Without any prior request to a manager or to the training team, an employee can upgrade his skills on 360Learning in complete autonomy, directly from the HRIS portal.

Once an employee completes these online tutorials, the L&D team is notified by email and the learner is immediately validated. Thanks to this online training, the Michelin team has created a group of more than 100 champions who can support the demand for local upskilling needs.

Joffrey also explains that the decentralization of course content creation would not be possible without the architecture of the 360Learning platform that facilitates easier learner access.

To illustrate this, Joffrey gives the example of an employee at the Roanne factory (in central France) who noticed his colleagues weren’t respecting safety rules when handling a dangerous product. His team’s safety training was delayed, so he took matters into his own hands. Using 360Learning, he created a module detailing formal safety procedures to follow. One week later, 70% of target learners had completed the training, and product handling was corrected. The result? Their team saved time, increased efficiency, and avoided work-related accidents.

Breaking down the barriers to course creation has two major benefits:

Constant improvement: Training content that resonates with learners' immediate learning needs generates a lot of engagement. As these courses are delivered, learners share reactions and feedback to improve them. 

Less admin for the L&D team: For every 120,000 employees, Michelin has just two platform managers for their LMS. Yep, two.

Joffrey has expressed with relief, "Thanks to widely accessible training and learning automations, there is no need to manually validate access or register learners for sessions...that’s so many hours saved for the team.”

Step 2: Proactively recruit internal champions

The Michelin team identifies internal learning champions thanks to the achievements distributed to power users on the 360Learning platform. These badges are used for communicating proactively with targeted users, when inviting them to join the learning community.

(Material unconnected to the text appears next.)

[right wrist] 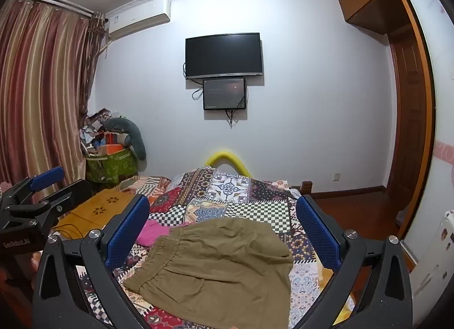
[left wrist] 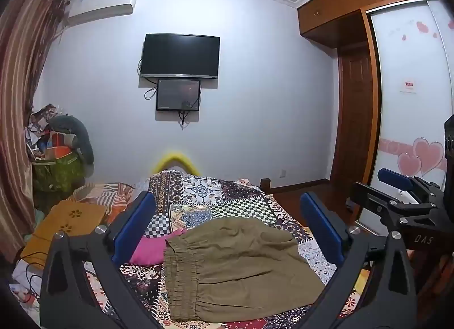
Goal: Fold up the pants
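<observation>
The pants (left wrist: pixel 235 269) at lower centre are plain olive-khaki, with a pink cloth (left wrist: pixel 153 249) beside them to the left. They lie on a patchwork bedspread (left wrist: pixel 227 201) of black-and-white checks, blue-and-cream medallions and dark red floral squares. Both the left gripper (left wrist: pixel 227 229) and the right gripper (right wrist: pixel 224 232) are black with blue pads. At the far left, the curtain (right wrist: pixel 37 88) has vertical maroon, tan and cream stripes. A black television (left wrist: pixel 180 55) sits on the pale grey-white wall (left wrist: pixel 255 102). At the right, the wardrobe (left wrist: pixel 340 11) is orange-brown wood, its white door (left wrist: pixel 411 116) printed with pink hearts.
</observation>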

Step 3: Build community loyalty

The Michelin team keeps the learning community's process straightforward and motivating. This is the best way to grow a pool of candidates through word of mouth.

Joffrey says, "With this community, my role is simply to appreciate and thank the commitment provided by authors who have acquired a skill."

Another important point is to guarantee community members tangible and exclusive rewards with participation. For example:

Skill validation in the Michelin internal reference system

• Training content visibility on a global level. The training team maintains complete control over operations,  with easy management of user permissions. Michelin’s L&D team is responsible for administering access to courses at the Group level.  

• Access to exclusive content: a dedicated Microsoft Teams group, early access to content and new features...Once or twice a year, the community meets for a few hours to learn about the platform's statistics, attend inspiring conferences, and participate in workshops.

As Joffrey sums it up, "Joining the community only includes benefits for contributors, to generate a positive snowball effect."

Results

The Michelin Group’s results speak for themselves:

22,000+ active users: this figure has doubled every year over the last 3 years, thanks to their network of internal champions. 

40,000 hours of training completed online, without any mandatory training. According to Joffrey, it would be impossible to reach these figures with training courses only designed by the L&D team. 

9,000 courses created with and through the network of champions

50+ modules available in 14 different languages, the ultimate proof of decentralized training on a global scale

• An 86% completion rate, which Joffrey attributes to the peer-to-peer effect: "We listen more to those who have relevant roles to our own.”

What's next for the Michelin team? Continued growth of their successful learning community. Driven by the company's mission to deploy a culture of collaborative learning to its fullest potential, they want to continue recruiting learning champions and driving positive growth internally to meet upskilling needs.